*WORK ORDER*. Write out each line of the material below exactly as given.

*DATA EXTRACT*.
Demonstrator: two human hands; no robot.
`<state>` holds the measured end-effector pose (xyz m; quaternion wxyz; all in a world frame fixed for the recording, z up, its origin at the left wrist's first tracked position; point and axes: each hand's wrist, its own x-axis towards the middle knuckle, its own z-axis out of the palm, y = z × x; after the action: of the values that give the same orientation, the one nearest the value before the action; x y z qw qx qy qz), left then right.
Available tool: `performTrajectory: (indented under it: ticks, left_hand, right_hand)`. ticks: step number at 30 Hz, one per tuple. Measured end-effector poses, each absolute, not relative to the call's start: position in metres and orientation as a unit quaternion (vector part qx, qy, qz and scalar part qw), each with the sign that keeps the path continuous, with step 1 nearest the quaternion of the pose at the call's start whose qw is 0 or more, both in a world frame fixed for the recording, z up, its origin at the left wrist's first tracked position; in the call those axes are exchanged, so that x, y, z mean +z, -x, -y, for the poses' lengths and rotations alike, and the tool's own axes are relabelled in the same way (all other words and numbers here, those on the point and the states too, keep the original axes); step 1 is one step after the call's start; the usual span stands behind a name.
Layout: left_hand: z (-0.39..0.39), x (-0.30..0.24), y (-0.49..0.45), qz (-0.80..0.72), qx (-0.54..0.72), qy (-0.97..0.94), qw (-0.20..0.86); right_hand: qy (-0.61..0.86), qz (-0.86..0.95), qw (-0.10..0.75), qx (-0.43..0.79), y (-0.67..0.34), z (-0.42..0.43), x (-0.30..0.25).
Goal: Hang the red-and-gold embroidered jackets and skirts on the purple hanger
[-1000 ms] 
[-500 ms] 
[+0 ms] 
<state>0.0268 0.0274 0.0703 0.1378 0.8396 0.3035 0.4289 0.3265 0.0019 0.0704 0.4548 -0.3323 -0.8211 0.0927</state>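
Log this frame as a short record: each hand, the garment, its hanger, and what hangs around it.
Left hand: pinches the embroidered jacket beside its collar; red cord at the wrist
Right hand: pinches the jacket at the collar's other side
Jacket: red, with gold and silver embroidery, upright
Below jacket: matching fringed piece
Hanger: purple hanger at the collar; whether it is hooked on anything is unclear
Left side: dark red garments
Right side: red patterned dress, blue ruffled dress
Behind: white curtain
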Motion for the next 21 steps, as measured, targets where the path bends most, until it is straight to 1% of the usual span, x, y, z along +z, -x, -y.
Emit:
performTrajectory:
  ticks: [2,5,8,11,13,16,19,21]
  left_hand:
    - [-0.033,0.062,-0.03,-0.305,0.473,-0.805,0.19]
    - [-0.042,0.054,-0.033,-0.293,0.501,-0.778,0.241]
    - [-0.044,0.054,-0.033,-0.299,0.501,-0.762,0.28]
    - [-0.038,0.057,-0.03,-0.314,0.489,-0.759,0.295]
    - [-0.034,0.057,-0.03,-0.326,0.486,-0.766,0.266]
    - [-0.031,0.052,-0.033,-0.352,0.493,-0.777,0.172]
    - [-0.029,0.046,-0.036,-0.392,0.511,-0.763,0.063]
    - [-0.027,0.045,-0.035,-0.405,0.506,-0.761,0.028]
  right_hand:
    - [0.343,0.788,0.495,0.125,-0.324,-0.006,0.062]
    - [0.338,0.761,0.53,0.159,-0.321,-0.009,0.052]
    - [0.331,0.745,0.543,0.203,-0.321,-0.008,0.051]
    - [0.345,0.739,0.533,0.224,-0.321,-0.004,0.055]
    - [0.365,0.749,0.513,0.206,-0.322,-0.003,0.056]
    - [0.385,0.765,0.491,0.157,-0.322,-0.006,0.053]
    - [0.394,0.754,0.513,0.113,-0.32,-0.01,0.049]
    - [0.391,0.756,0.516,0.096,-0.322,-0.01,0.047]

*OUTPUT OF THE TASK*.
Demonstrator: two human hands; no robot.
`<state>` holds the measured end-effector pose (xyz m; quaternion wxyz; all in a world frame fixed for the recording, z up, its origin at the left wrist's first tracked position; point and axes: each hand's wrist, its own x-axis towards the middle knuckle, its own z-axis out of the palm, y = z × x; after the action: of the values that give the same orientation, the one nearest the value before the action; x y z qw qx qy qz), left then right.
Available tool: `performTrajectory: (indented under it: ticks, left_hand, right_hand)`. ticks: step number at 30 Hz, one per tuple. Measured end-effector poses, each absolute, not relative to the call's start: position in metres and orientation as a unit quaternion (vector part qx, qy, qz and scalar part qw), each with the sign that keeps the path continuous, with step 1 nearest the quaternion of the pose at the call's start whose qw is 0 or more, both in a world frame fixed for the recording, z up, its origin at the left wrist's first tracked position; in the call those axes are exchanged, so that x, y, z mean +z, -x, -y, for the poses' lengths and rotations alike, and the tool's own axes are relabelled in the same way (all other words and numbers here, those on the point and the states too, keep the original axes); step 1 is one step after the call's start; the usual span stands behind a name.
Layout: left_hand: z (-0.39..0.39), x (-0.30..0.24), y (-0.49..0.45), qz (-0.80..0.72), qx (-0.54..0.72), qy (-0.97..0.94), qw (-0.20..0.86); right_hand: qy (-0.61..0.86), qz (-0.86..0.95), qw (-0.10..0.75), qx (-0.43..0.79), y (-0.67..0.34), z (-0.42..0.43), x (-0.30..0.25).
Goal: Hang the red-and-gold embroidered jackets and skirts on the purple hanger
[-1000 ms] 
[-500 ms] 
[+0 ms] 
<state>0.0268 0.0274 0.0703 0.1378 0.8396 0.3035 0.4289 0.3265 0.0019 0.0704 0.4548 -0.3323 -0.8211 0.0927</state>
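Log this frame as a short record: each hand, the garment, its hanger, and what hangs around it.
Left hand: pinches the embroidered jacket beside its collar; red cord at the wrist
Right hand: pinches the jacket at the collar's other side
Jacket: red, with gold and silver embroidery, upright
Below jacket: matching fringed piece
Hanger: purple hanger at the collar; whether it is hooked on anything is unclear
Left side: dark red garments
Right side: red patterned dress, blue ruffled dress
Behind: white curtain
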Motion for the next 21 steps, as measured, targets where the path bends most, until it is straight to 1% of the usual span, x, y, z along +z, -x, -y.
Emit:
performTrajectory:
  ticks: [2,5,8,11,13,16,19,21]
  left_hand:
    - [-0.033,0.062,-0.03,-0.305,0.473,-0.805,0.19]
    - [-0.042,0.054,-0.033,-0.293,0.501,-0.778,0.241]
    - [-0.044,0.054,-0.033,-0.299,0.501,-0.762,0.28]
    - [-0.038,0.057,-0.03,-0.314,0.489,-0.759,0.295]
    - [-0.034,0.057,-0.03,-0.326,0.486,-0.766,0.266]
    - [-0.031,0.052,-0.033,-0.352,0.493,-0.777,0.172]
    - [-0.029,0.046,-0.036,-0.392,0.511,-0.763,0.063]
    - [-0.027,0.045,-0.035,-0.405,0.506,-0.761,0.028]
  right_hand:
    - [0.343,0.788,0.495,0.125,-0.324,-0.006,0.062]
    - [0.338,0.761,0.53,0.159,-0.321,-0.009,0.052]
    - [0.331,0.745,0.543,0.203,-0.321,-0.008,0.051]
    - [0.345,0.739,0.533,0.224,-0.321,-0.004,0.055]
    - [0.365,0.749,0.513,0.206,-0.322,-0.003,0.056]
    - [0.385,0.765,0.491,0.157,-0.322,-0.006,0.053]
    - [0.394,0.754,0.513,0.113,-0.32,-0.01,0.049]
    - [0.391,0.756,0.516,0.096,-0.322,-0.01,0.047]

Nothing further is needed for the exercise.